Your goal
Your response should consist of the full data, set down exactly.

Data in this exercise
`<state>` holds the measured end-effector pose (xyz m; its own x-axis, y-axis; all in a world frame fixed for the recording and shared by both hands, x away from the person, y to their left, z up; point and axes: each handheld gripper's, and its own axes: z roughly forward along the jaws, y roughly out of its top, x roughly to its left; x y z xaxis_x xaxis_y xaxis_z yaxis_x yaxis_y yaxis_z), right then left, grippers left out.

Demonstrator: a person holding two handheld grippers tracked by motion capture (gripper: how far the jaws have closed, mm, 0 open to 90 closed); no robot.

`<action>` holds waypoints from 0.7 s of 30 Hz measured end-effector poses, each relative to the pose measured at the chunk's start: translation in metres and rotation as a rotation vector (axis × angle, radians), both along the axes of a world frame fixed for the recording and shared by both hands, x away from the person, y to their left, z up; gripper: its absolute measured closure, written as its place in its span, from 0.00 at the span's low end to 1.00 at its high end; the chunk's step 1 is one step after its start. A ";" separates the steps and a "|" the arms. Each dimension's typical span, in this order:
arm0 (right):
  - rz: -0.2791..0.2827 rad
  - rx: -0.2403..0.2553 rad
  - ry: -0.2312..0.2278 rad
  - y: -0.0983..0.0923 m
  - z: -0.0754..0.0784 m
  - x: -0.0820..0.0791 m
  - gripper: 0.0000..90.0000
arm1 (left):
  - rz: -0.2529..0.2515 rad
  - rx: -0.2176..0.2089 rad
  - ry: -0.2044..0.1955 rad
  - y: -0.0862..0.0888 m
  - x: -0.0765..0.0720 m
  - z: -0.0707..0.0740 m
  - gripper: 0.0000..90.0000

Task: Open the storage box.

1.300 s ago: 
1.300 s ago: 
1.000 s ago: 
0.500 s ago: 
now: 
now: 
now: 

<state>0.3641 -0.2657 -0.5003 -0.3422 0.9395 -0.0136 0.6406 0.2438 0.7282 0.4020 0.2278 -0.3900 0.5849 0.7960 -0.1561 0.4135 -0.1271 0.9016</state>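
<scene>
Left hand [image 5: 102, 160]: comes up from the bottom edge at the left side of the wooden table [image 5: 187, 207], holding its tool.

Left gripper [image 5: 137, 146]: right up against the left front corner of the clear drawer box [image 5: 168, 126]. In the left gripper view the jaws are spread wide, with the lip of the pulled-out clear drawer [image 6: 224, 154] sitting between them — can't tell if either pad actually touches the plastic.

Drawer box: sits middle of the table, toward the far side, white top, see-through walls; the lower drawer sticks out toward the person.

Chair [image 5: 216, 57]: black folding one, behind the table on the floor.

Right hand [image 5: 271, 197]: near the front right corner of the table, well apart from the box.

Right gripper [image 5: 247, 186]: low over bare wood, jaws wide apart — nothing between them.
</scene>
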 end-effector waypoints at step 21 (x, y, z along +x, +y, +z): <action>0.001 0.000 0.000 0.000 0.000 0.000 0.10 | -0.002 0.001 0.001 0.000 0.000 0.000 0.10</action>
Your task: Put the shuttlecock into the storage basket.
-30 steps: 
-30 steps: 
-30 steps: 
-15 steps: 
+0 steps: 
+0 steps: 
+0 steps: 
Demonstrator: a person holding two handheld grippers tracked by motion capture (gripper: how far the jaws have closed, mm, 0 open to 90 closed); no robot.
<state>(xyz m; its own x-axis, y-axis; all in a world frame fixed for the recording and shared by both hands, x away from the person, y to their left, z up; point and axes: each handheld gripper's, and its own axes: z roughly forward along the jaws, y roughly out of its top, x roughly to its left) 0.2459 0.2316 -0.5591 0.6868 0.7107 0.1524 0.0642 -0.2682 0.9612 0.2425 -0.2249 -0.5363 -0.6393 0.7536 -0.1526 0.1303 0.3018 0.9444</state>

Answer section
`<state>` holds the measured end-effector pose (xyz m; its own x-axis, y-axis; all in a world frame fixed for the recording and shared by both hands, x away from the person, y to their left, z up; point and axes: each handheld gripper's, and its own axes: z roughly forward along the jaws, y roughly out of its top, x roughly to its left; x y z xaxis_x xaxis_y xaxis_z yaxis_x yaxis_y yaxis_z), right then left, grippers left out.

Demonstrator: a person holding two handheld grippers tracked by motion capture (gripper: how far the jaws have closed, mm, 0 open to 90 closed); no robot.

`<action>` holds waypoints from 0.7 s of 30 Hz measured end-effector poses, each relative to the pose measured at the chunk's start: translation in metres and rotation as a rotation vector (axis × angle, radians), both along the axes of a world frame fixed for the recording and shared by both hands, x away from the person, y to their left, z up; gripper: its absolute measured closure, written as its place in its span, from 0.00 at the span's low end to 1.00 at its high end; the chunk's step 1 is one step after its start. A ";" separates the steps and a "|" the arms. Each dimension's typical span, in this order:
arm0 (right):
  - rz: -0.2791..0.2827 rad
  - rx: -0.2403..0.2553 rad
  - ry: -0.2312..0.2278 rad
  - y: -0.0983..0.0923 m
  - z: -0.0754..0.0784 m
  - x: -0.0820..0.0791 m
  - gripper: 0.0000..90.0000
arm1 (left):
  - rz: -0.2529..0.2515 rad
  - rx: -0.2176..0.2089 rad
  - ry: -0.2044..0.1955 rad
  - y: -0.0862..0.0888 m
  - x: -0.0765..0.0720 m
  - z: -0.0707..0.0740 m
  - gripper: 0.0000..90.0000

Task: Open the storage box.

1.300 s ago: 
1.300 s ago: 
1.000 s ago: 
0.500 s ago: 
now: 
now: 
now: 

<state>0.3641 -0.2657 -0.5003 -0.3422 0.9395 -0.0136 0.6406 0.2438 0.7282 0.4020 0.2278 -0.3900 0.5849 0.7960 -0.1561 0.4135 -0.1271 0.9016</state>
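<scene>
Left hand [image 5: 102, 160]: comes up from the bottom edge at the left side of the wooden table [image 5: 187, 207], holding its tool.

Left gripper [image 5: 137, 146]: right up against the left front corner of the clear drawer box [image 5: 168, 126]. In the left gripper view the jaws are spread wide, with the lip of the pulled-out clear drawer [image 6: 224, 154] sitting between them — can't tell if either pad actually touches the plastic.

Drawer box: sits middle of the table, toward the far side, white top, see-through walls; the lower drawer sticks out toward the person.

Chair [image 5: 216, 57]: black folding one, behind the table on the floor.

Right hand [image 5: 271, 197]: near the front right corner of the table, well apart from the box.

Right gripper [image 5: 247, 186]: low over bare wood, jaws wide apart — nothing between them.
</scene>
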 end-effector waypoints at step 21 (x, y, z along +x, +y, +z): <action>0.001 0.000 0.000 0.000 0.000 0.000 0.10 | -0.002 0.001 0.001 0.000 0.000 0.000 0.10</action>
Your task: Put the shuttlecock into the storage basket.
-30 steps: 
-30 steps: 
-30 steps: 
-15 steps: 
+0 steps: 
+0 steps: 
+0 steps: 
Demonstrator: a person holding two handheld grippers tracked by motion capture (gripper: how far the jaws have closed, mm, 0 open to 90 closed); no robot.
<state>(xyz m; its own x-axis, y-axis; all in a world frame fixed for the recording and shared by both hands, x away from the person, y to their left, z up; point and axes: each handheld gripper's, and its own axes: z roughly forward along the jaws, y roughly out of its top, x roughly to its left) 0.2459 0.2316 -0.5591 0.6868 0.7107 0.1524 0.0642 -0.2682 0.9612 0.2425 -0.2249 -0.5363 -0.6393 0.7536 -0.1526 0.1303 0.3018 0.9444</state>

The output is finished, and nothing else is needed.